Read Breaking Silence Page 22


  Mouth open and trembling, he nods. “Don’t tell him I told.”

  “I won’t. You’re safe now. No one’s going to hurt you.” I glance toward the barn door. “Honey, can you tell me where the Rabers are?”

  “They took the buggy to town,” Ike tells me.

  “What about Salome and Mose?”

  “I dunno. They ran.”

  I nod, relieved that no one else has been hurt. I hate to leave him like this, but I disconnect him from my leg. “I’ve got to go, honey.”

  “Don’t leave us!” he cries, trying to hang on.

  I squeeze his small shoulder. “Everything’s going to be okay. Stay here with Agent Tomasetti, and I’ll be back. I promise.”

  Inching closer to Tomasetti, Ike buries his face against his shoulder. I catch a glimpse of Tomasetti’s face, and I know this moment is something I’m going to have to think about later. For now, I need to find Mose before he hurts someone else.

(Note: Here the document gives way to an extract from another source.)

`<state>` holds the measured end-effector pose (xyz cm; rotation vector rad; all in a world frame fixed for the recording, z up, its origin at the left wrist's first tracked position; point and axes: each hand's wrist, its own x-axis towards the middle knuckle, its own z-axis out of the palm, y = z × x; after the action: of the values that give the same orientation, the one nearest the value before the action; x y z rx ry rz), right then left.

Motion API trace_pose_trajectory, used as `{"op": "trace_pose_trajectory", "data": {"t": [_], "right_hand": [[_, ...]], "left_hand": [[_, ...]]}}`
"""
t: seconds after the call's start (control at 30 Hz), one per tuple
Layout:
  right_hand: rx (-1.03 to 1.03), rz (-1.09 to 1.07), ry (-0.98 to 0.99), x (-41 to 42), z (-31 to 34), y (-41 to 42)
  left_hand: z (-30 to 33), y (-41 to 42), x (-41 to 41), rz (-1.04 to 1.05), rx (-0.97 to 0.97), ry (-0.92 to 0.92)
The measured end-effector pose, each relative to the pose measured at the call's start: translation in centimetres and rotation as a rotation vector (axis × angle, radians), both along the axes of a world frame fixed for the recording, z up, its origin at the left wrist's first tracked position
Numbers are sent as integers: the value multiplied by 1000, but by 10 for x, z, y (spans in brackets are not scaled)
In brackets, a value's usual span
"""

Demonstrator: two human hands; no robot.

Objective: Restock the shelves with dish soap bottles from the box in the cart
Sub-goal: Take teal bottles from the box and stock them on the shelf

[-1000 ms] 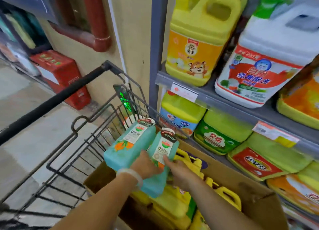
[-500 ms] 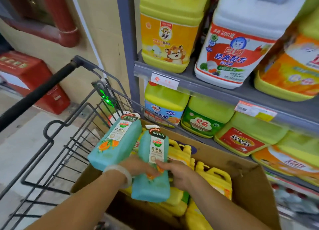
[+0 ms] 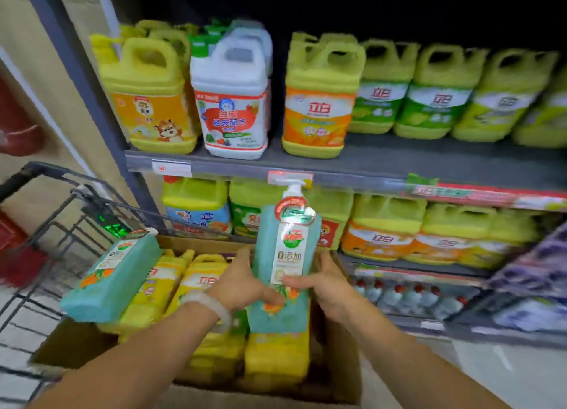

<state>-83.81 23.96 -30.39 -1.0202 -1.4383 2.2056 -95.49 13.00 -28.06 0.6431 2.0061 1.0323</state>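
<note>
— Where is the teal pump bottle (image 3: 287,255) now?

— Upright between both hands, above the front right corner of the cardboard box (image 3: 343,375), pump toward the edge of the upper shelf (image 3: 368,163). Its long axis runs nearly vertical. The left hand (image 3: 245,282) wraps its lower left side, thumb across the label; the right hand (image 3: 325,282) clasps the right side.

— Which is nearer the shelves?

— The right, I judge; the shelves lie ahead and rightward.

— And the box?

— Yellow jugs (image 3: 276,356) packed standing, with a second teal bottle (image 3: 113,273) lying slanted across them at the left edge.
</note>
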Motion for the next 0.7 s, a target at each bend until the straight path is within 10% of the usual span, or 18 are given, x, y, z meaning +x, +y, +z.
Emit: {"op": "trace_pose_trajectory", "data": {"t": [0.7], "right_hand": [[358,-819,1,556,83,136]], "left_hand": [[78,244,510,-827,389,-31]]}}
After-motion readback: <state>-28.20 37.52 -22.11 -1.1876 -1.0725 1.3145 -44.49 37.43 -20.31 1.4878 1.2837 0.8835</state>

  “You did good,” I say to Tomasetti.

  “Go get that fuckin’ Mose,” he grinds out. Then I’m up and sprinting toward the house. Rain patters my face and shoulders as I run. I can’t stop thinking about how close those boys came to death. How in the name of God could anyone be cold-blooded enough to kill their younger siblings?

  I’m midway to the house when I remember the truck and suitcases in the shed. Knowing Mose and Salome are going to make a run for it, I change direction, head toward it. Rain stings my face and streams into my eyes. The thought that I should pull my weapon flashes, but I resist the idea. Then I remind myself Mose tried to murder his two younger brothers. He may have killed his parents. Cursing, I pull out the .38, crank back the hammer.

  I’m angling toward the shed when I realize someone has closed the overhead door, and I know Mose is inside. Salome probably is, too. They could have seen Tomasetti and me in the barn, gone out the back and circled around.…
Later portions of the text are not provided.